- [Task directions] Go through the listing beneath and show each line containing the string "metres".

- [Dataset excerpt]

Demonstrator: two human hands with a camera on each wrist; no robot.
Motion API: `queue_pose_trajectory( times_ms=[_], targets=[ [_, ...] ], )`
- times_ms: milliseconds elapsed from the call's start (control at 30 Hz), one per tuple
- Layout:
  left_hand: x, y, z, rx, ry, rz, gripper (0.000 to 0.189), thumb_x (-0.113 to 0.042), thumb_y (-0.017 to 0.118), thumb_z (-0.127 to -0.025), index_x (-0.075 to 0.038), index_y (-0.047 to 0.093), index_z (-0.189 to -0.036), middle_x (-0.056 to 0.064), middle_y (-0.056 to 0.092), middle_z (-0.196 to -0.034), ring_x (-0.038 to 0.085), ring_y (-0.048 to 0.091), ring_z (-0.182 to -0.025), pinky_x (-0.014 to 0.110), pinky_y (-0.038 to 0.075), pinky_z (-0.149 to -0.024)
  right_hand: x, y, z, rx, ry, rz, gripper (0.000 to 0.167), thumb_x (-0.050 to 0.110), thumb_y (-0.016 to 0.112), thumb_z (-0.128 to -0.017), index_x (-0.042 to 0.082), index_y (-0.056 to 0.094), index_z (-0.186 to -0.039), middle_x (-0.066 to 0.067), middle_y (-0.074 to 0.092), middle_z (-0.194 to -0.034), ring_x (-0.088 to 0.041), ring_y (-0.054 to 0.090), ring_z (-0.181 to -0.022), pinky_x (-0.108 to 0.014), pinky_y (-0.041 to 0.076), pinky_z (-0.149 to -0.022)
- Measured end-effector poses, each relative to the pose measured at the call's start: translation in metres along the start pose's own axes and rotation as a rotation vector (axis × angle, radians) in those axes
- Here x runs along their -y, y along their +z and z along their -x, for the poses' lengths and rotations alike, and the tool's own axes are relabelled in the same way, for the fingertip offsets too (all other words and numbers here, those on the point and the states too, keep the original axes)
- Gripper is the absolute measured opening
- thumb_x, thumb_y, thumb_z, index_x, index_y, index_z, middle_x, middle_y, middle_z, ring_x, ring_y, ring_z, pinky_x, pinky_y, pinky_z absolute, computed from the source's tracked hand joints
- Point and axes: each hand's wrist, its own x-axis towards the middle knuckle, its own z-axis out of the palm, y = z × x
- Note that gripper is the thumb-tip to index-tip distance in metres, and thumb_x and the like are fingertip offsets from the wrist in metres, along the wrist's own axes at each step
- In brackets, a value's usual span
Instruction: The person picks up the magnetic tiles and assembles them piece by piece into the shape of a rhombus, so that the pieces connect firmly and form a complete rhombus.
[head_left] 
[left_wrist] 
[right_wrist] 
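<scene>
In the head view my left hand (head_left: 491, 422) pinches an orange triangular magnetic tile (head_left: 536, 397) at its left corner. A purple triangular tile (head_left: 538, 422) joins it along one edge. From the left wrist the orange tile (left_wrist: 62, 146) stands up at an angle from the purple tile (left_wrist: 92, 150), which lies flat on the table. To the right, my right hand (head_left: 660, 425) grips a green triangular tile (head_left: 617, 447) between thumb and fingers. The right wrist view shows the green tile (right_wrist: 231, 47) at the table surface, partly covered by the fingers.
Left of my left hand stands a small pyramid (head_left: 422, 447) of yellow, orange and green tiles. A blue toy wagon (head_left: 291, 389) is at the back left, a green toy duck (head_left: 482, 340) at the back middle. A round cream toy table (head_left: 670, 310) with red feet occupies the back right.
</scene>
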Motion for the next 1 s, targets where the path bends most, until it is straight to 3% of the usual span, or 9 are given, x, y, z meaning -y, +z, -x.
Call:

- [Output]
- Measured end-effector poses, each relative to the pose measured at the call's start: translation in metres along the start pose's own axes and rotation as a rotation vector (axis × angle, radians) in those axes
- Note that gripper is the thumb-tip to index-tip distance in metres, and thumb_x and the like are fingertip offsets from the wrist in metres, along the wrist's own axes at each step

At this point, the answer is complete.